*Exercise objective*
Reproduce only the lines of the material below that start at the line containing "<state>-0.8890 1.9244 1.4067" and stop at the line containing "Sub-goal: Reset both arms". Keep both end lines.

*Records for the exercise*
○ ○ ○ ○
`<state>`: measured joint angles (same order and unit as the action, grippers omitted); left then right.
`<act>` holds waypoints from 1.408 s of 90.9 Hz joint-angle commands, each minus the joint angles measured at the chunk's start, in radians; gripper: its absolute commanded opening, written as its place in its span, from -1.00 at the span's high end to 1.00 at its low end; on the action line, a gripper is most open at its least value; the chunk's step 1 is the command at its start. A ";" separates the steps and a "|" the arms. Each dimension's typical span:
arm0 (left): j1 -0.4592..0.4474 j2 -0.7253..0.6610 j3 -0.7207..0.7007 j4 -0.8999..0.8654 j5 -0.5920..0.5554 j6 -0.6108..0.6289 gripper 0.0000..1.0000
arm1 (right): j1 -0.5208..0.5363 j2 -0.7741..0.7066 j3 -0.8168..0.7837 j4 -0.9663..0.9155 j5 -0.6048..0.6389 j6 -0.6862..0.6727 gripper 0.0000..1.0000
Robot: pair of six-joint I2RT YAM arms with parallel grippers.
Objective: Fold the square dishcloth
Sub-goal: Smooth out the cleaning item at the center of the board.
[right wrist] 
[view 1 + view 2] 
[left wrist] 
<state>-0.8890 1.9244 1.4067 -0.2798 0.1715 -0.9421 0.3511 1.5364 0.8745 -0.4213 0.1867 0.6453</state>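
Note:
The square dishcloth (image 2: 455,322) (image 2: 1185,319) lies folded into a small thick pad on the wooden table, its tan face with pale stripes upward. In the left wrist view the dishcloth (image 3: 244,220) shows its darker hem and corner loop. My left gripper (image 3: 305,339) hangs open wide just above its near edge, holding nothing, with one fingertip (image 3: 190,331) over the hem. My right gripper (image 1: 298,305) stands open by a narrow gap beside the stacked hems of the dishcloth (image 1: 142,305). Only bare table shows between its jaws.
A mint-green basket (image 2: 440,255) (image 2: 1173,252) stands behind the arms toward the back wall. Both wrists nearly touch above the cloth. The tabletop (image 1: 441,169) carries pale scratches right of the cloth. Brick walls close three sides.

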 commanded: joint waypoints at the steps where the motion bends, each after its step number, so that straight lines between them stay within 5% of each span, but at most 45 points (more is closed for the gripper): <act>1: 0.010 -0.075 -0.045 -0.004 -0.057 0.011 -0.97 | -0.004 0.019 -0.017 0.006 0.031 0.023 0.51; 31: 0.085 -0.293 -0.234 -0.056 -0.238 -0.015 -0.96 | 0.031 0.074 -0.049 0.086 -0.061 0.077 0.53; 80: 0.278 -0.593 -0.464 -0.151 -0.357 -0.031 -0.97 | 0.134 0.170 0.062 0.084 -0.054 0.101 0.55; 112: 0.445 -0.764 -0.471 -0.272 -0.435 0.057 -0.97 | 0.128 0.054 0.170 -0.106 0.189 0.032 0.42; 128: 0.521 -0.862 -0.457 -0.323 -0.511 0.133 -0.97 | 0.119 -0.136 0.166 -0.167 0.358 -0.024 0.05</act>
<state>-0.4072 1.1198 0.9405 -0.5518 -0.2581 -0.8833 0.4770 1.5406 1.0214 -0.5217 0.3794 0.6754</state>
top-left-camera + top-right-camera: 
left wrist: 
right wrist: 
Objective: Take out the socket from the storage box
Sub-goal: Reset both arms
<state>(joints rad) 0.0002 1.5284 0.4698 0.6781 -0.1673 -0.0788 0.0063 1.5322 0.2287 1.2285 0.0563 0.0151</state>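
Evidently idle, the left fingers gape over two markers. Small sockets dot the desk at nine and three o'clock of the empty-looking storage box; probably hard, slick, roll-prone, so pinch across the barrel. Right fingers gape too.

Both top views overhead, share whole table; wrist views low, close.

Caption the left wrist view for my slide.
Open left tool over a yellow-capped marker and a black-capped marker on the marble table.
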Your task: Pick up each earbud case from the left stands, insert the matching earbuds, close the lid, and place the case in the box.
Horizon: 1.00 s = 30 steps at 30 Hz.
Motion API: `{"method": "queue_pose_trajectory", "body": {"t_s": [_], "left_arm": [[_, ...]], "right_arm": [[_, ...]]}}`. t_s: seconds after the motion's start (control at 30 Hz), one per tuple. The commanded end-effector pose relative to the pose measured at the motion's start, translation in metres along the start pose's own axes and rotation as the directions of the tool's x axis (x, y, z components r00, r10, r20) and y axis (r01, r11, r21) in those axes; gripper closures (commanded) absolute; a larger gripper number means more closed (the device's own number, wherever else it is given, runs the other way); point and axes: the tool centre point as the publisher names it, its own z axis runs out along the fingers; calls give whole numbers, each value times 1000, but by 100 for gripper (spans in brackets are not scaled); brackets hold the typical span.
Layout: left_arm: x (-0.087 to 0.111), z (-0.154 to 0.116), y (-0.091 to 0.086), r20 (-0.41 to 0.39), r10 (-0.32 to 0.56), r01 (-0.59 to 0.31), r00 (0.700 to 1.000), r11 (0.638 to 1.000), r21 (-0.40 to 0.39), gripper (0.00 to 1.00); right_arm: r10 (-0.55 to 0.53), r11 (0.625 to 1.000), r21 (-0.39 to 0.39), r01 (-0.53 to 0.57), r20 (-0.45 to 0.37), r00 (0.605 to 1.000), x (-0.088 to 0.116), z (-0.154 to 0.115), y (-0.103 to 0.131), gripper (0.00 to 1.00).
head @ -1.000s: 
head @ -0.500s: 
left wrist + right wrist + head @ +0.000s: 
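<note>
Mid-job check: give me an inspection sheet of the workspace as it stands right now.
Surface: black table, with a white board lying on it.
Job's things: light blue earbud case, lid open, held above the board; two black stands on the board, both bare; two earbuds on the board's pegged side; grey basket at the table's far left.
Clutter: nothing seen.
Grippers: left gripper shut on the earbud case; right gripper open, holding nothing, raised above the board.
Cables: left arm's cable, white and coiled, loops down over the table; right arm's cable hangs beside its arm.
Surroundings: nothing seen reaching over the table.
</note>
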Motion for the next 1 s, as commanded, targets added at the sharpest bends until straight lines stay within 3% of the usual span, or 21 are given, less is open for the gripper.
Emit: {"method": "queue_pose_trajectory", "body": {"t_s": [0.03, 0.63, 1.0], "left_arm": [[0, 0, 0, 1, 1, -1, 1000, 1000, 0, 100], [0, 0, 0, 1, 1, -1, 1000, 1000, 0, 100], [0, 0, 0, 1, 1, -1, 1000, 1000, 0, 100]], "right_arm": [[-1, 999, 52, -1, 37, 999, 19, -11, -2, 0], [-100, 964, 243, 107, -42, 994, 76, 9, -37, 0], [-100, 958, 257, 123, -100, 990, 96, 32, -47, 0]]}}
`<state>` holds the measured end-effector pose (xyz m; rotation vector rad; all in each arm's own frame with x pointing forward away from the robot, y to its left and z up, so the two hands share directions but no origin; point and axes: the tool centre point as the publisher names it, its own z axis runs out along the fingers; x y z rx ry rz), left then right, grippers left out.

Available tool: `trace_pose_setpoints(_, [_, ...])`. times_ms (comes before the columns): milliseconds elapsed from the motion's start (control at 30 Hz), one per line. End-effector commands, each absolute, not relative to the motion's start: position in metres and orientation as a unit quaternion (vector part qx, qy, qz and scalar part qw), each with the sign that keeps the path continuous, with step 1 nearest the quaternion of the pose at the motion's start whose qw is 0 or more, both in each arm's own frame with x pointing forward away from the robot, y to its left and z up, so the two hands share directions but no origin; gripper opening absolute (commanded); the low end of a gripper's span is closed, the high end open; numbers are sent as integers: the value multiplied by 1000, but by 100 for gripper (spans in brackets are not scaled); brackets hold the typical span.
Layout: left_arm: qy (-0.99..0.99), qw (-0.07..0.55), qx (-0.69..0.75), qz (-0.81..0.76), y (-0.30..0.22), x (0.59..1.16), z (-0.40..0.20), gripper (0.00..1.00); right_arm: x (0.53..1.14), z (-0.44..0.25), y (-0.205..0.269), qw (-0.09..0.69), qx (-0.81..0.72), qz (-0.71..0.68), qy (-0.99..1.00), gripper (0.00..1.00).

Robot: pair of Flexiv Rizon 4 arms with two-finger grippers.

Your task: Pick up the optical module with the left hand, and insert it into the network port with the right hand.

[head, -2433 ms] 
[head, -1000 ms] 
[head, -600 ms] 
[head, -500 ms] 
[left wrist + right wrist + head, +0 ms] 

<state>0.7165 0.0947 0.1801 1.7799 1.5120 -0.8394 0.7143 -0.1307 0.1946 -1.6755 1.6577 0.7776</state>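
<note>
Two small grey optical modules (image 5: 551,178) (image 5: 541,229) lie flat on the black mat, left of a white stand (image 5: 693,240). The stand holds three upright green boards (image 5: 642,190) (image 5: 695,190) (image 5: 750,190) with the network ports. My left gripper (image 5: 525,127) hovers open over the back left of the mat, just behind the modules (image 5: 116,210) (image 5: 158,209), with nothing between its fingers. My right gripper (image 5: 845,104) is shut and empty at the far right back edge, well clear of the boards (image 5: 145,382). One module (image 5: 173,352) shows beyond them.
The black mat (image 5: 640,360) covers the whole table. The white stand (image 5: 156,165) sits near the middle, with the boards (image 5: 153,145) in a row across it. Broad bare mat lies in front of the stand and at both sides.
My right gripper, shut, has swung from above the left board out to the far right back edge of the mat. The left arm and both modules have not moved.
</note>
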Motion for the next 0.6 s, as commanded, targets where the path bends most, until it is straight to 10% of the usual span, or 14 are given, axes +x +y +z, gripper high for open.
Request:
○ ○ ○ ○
*The answer*
<state>-0.8890 1.9244 1.4067 -0.2798 0.1715 -0.9421 0.3511 1.5364 0.8745 -0.4213 0.1867 0.6453</state>
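Note:
The square dishcloth (image 2: 455,322) (image 2: 1185,319) lies folded into a small thick pad on the wooden table, its tan face with pale stripes upward. In the left wrist view the dishcloth (image 3: 244,220) shows its darker hem and corner loop. My left gripper (image 3: 305,339) hangs open wide just above its near edge, holding nothing, with one fingertip (image 3: 190,331) over the hem. My right gripper (image 1: 298,305) stands open by a narrow gap beside the stacked hems of the dishcloth (image 1: 142,305). Only bare table shows between its jaws.
A mint-green basket (image 2: 440,255) (image 2: 1173,252) stands behind the arms toward the back wall. Both wrists nearly touch above the cloth. The tabletop (image 1: 441,169) carries pale scratches right of the cloth. Brick walls close three sides.
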
 commanded: joint waypoints at the steps where the motion bends, each after its step number, so that straight lines between them stay within 5% of each span, but at most 45 points (more is closed for the gripper): <act>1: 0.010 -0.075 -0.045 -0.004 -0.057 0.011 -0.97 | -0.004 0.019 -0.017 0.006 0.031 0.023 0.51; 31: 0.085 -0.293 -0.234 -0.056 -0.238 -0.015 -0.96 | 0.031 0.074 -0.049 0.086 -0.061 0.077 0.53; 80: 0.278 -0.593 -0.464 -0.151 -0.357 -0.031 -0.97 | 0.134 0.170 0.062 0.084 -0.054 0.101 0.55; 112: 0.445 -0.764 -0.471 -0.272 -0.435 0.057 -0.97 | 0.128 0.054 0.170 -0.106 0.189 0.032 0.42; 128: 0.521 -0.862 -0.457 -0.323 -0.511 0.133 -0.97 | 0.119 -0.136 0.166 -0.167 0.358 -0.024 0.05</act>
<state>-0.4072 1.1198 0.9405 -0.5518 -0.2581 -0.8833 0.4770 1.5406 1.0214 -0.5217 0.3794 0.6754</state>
top-left-camera + top-right-camera: 
left wrist: 
right wrist: 
Objective: Take out the socket from the storage box
Sub-goal: Reset both arms

The exercise calls for nothing further.